Flexible learning, with time-shifted materials available online, only increases the apathy and disconnection of students from their campus. ..... No technology – even a convergent one – intrinsically makes learning student-centred." (p.106)

Someone who is much more critical of the use of technology in education is Mark Bauerlein (Turned on. Plugged In, Online and Dumb: Student Failure Despite the Techno Revolution, October 21, 2008). Bauerlein chronicles a raft of studies which indicate that, far from being a beneficial influence, technology is having a detrimental effect on students' writing ability.

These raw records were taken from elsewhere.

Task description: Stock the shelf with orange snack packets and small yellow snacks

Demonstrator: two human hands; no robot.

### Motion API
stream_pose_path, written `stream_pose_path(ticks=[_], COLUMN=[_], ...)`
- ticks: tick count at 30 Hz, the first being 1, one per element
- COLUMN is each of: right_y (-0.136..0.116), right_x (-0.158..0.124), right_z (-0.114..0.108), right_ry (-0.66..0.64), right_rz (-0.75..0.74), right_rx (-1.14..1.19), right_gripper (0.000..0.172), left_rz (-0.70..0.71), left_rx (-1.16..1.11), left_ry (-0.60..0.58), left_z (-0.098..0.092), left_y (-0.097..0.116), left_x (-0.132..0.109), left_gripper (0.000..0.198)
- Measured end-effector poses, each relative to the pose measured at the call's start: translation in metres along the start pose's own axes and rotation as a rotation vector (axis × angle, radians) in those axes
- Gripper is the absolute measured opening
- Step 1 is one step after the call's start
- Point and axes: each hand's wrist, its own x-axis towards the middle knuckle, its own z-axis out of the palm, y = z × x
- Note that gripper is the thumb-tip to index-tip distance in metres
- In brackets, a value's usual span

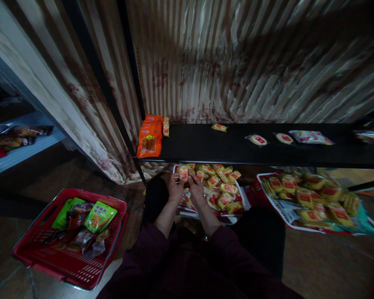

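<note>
Between my left hand (175,187) and my right hand (196,187) is a small wrapped cracker pack (183,172) with a red and yellow label. Fingers of both hands are closed on its sides, and it is held upright over the near left part of a basket (247,203). Many similar cracker packs (229,189) fill that basket, which stands below the shelf's front edge. On the black shelf (190,143) just above, orange snack bags (150,137) lie stacked at the left end, with a short row of cracker packs (166,126) beside them.
A red basket (118,245) with green snack bags (100,216) stands on the floor at left. Another basket (299,226) of cracker packs is at right. Loose wrapped snacks (258,140) and a white pouch (311,137) lie along the shelf. A striped curtain (205,62) hangs behind.
</note>
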Motion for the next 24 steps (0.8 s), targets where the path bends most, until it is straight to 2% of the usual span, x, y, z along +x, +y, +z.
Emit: stream_pose_path(ticks=[9,18,24], right_y=[-0.008,-0.008,-0.004], right_x=[-0.009,-0.013,-0.008], right_z=[0.005,0.008,0.008], right_ry=[0.018,-0.038,0.007], right_rz=[0.005,-0.016,0.008], right_rx=[0.037,0.093,0.093], right_gripper=[0.04,0.042,0.044], left_rz=[0.026,0.038,0.053], left_rx=[0.029,0.102,0.076], left_ry=[0.009,0.022,0.01], left_z=[0.001,-0.001,0.001], left_y=[0.001,0.001,0.003], left_x=[-0.002,-0.005,-0.005], left_gripper=[0.025,0.026,0.028])
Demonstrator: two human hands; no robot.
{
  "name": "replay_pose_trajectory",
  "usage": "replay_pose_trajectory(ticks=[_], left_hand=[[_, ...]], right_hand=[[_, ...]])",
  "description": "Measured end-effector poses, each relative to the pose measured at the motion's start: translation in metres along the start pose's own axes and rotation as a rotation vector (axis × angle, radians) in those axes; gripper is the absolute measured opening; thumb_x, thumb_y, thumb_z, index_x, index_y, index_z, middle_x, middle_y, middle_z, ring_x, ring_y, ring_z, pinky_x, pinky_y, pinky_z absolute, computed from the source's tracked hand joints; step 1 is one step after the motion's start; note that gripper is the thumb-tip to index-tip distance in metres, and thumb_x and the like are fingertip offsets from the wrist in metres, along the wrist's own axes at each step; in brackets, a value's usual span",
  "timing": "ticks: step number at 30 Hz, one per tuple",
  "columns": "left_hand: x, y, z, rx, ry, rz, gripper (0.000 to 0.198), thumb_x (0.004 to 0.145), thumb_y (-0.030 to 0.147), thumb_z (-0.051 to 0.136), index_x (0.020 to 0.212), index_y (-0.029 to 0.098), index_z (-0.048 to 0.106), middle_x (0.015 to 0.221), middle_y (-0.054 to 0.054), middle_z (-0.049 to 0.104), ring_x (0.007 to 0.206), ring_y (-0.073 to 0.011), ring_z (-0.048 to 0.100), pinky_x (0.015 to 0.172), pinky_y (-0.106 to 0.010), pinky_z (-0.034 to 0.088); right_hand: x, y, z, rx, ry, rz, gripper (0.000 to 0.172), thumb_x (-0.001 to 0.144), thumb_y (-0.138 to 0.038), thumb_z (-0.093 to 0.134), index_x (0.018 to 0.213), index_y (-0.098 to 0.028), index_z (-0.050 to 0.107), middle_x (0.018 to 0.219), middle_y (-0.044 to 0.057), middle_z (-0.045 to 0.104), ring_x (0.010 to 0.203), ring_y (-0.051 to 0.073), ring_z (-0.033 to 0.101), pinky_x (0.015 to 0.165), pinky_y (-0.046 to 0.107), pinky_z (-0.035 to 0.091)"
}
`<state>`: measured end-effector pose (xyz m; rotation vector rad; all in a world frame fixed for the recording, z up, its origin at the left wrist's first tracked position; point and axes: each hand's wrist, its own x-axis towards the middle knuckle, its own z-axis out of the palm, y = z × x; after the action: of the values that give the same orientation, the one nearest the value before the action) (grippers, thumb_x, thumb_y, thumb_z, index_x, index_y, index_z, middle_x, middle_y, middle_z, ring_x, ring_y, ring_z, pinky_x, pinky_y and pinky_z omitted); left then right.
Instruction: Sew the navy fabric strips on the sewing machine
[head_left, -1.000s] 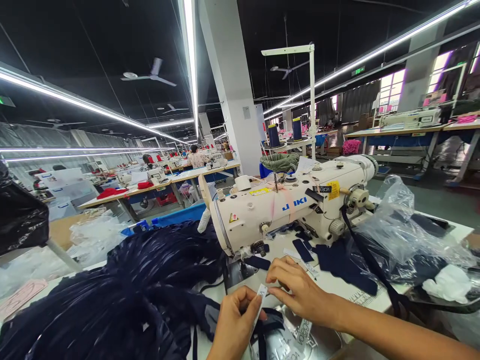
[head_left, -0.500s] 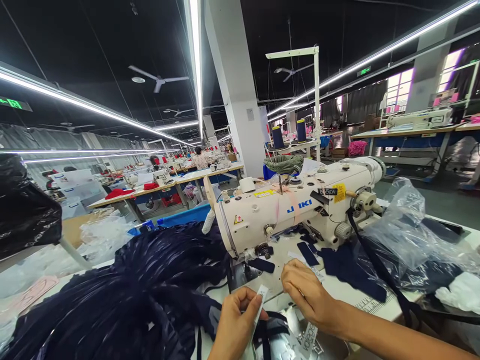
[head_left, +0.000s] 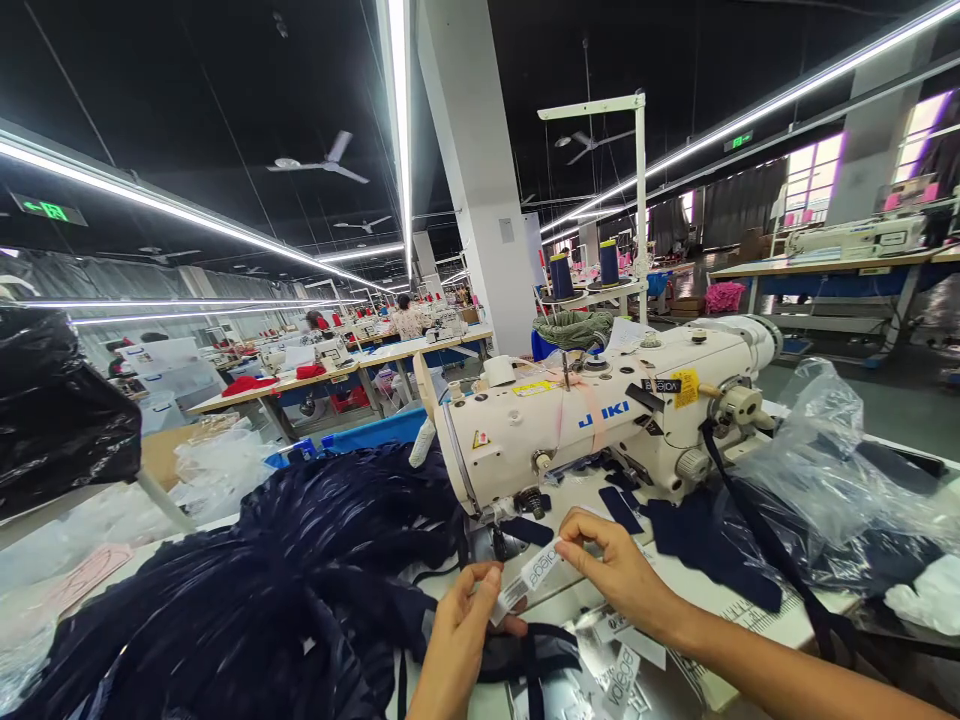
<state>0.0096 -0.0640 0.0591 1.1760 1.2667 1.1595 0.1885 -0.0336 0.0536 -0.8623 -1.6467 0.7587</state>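
A white printed label strip (head_left: 538, 572) is stretched between my two hands in front of the sewing machine (head_left: 559, 430). My left hand (head_left: 466, 615) pinches its lower left end between thumb and fingers. At the upper right end, my right hand (head_left: 611, 562) grips it the same way. Beneath my hands, more white labels (head_left: 621, 680) lie on the shiny metal plate of the machine bed. A dark navy fabric piece (head_left: 529, 530) rests by the needle area, just beyond the label.
A large heap of navy fabric strips (head_left: 247, 580) covers the left side. Navy scraps (head_left: 712, 545) and a clear plastic bag (head_left: 817, 460) lie at the right. A black plastic bag (head_left: 64, 400) hangs at the far left. Behind stand thread cones (head_left: 609, 262) and other worktables (head_left: 277, 385).
My right hand has come to the label and taken its other end. The strip is now turned with its print showing. The view has shifted slightly left.
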Motion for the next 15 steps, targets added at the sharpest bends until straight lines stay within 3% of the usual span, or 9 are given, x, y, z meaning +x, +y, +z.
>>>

"Still, in spite of these underwhelming numbers, pro-tech advocacy continues. The disappointing results come years after the initial launch, and so people forget the promises put forward about how technology would transform learning. But with school budgets tight and student writing in critical condition, we need more accountability in the initiatives and more hard skepticism about learning benefits. And we need a lot less fervor for tools and screens that have only existed for a few years and whose human consequences are yet to be determined."

Is that it?

No, I could go on but I think I've made my point by now. And I hope that one day the Professor Carmichaels of the educational world will do their research first - there's a long history to this future thing!

I've been tempted to widen my argument and include something here about a related subject and my own particular bête noir, the 'educational games' syndrome. But that really needs a space of its own. So I'll take up the challenge in the second part of my polemic.